- _PROBLEM TO WORK ON_
Keep only the lines of the data below that contain "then", and copy them.

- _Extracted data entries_
----------
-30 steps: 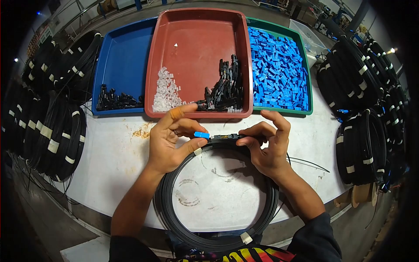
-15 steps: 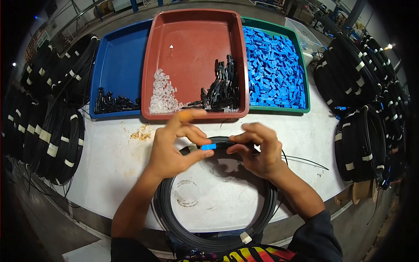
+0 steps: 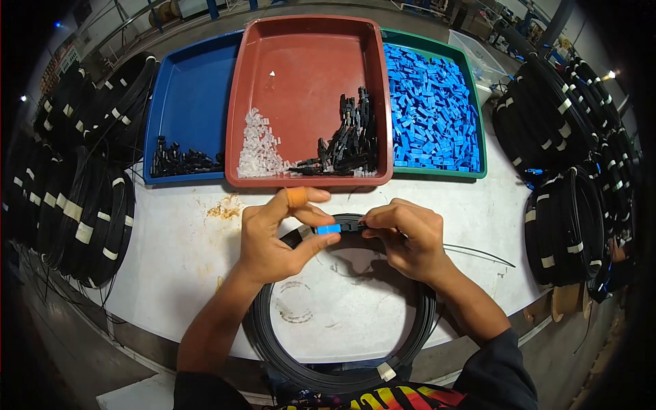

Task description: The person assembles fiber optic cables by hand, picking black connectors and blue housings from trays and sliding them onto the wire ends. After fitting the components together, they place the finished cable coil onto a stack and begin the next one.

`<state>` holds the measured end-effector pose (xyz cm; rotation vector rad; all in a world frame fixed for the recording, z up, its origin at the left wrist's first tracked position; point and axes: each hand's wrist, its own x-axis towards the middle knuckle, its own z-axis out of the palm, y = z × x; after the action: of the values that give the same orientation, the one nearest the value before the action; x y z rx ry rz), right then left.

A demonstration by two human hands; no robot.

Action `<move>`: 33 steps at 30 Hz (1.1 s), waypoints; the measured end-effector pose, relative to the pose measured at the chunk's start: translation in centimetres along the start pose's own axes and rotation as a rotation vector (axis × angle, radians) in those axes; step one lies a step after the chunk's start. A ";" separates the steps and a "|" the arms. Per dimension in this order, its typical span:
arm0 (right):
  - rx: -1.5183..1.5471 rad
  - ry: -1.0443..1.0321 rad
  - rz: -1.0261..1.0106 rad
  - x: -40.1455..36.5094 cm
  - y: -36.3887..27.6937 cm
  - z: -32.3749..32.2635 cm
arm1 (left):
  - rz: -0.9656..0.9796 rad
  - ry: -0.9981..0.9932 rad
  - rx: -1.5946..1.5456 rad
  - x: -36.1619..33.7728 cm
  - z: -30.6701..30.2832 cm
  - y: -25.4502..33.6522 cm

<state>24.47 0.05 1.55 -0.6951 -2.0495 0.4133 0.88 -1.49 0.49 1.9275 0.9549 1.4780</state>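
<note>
A small blue connector housing point(image 3: 328, 229) is pinched between the thumb and fingers of my left hand point(image 3: 273, 239), which has an orange wrap on one finger. Right beside it, in line with its right end, is a slim black connector body point(image 3: 350, 226). My right hand point(image 3: 412, 239) grips that black connector near its right end, fingertips together. Under both hands, a coil of black cable point(image 3: 263, 324) lies over the table's front edge, with a white tape band at its lower side. A loose cable end point(image 3: 482, 253) runs out to the right.
Behind my hands a red tray point(image 3: 307, 182) holds clear bits and black connector parts. A blue tray point(image 3: 191, 68) with black parts stands left of it, a green tray point(image 3: 483, 147) of blue housings right. Taped cable coils point(image 3: 85, 212) are stacked at both sides.
My right hand's fingers have closed in, and the black connector now shows between my hands, up against the blue housing. My left hand has barely shifted, still holding the housing.
</note>
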 end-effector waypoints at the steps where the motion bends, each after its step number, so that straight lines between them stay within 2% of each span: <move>1: 0.079 -0.013 0.013 0.0 0.1 -0.1 | 0.014 -0.041 -0.016 -0.1 0.0 0.1; 6: 0.212 0.030 0.140 -0.7 -0.2 0.7 | 0.049 -0.076 -0.016 -0.2 0.5 0.1; 8: 0.226 0.065 0.176 -0.8 -0.4 0.9 | -0.007 -0.084 -0.029 -0.1 0.5 0.6; 16: 0.115 0.067 0.052 -0.4 -0.6 0.6 | -0.065 -0.101 -0.069 -0.1 0.6 0.5; 23: 0.085 0.040 0.028 -0.4 -0.7 0.7 | -0.065 -0.137 -0.069 0.0 0.7 0.6; 27: 0.106 -0.013 0.019 -0.4 -0.1 0.6 | 0.016 -0.111 -0.033 -0.1 0.6 0.5; 33: 0.127 -0.010 -0.005 -0.4 -0.3 0.3 | 0.005 -0.053 -0.210 -0.6 0.4 -0.2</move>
<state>24.25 -0.42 1.30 -0.6123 -2.0143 0.5402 1.17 -1.90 -0.12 1.8088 0.7400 1.4604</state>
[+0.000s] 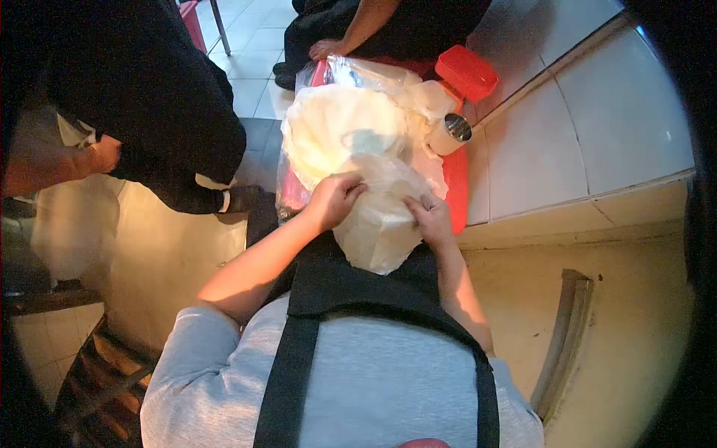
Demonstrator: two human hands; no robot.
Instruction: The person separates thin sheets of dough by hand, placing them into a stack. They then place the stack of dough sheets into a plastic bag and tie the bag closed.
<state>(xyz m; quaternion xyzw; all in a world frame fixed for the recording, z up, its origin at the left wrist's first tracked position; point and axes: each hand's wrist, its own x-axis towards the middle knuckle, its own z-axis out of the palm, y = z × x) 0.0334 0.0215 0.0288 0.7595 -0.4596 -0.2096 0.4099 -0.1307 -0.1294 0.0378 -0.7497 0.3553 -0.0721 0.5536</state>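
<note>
My left hand (337, 200) pinches the left edge of a thin, pale, see-through dough sheet (377, 224). On the opposite edge my right hand (432, 218) is closed, thumb and fingers on the sheet. The sheet hangs between both hands, its lower end over my dark apron. Just beyond lies a broad pile of pale round dough sheets (328, 127), partly covered by the one I hold. To the right of the pile, a metal can (450, 134) with a shiny inside stands tilted in view.
A red table (457, 194) carries the pile, with clear plastic wrapping (366, 72) at its far side. A red plastic basket (467, 72) sits at the back right, by a tiled wall (597, 127). Another person's hand (328, 49) rests beyond the table; someone in dark clothes stands left.
</note>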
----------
- _WRITTEN ANSWER_
`<state>` holds the measured end-effector pose (xyz cm; rotation vector rad; all in a world frame fixed for the recording, z up, its origin at the left wrist's first tracked position; point and axes: each hand's wrist, its own x-axis towards the middle knuckle, its own z-axis out of the palm, y = z × x; after the action: of the values that give the same orientation, the one nearest the value before the action; x y z rx ry rz), right then left.
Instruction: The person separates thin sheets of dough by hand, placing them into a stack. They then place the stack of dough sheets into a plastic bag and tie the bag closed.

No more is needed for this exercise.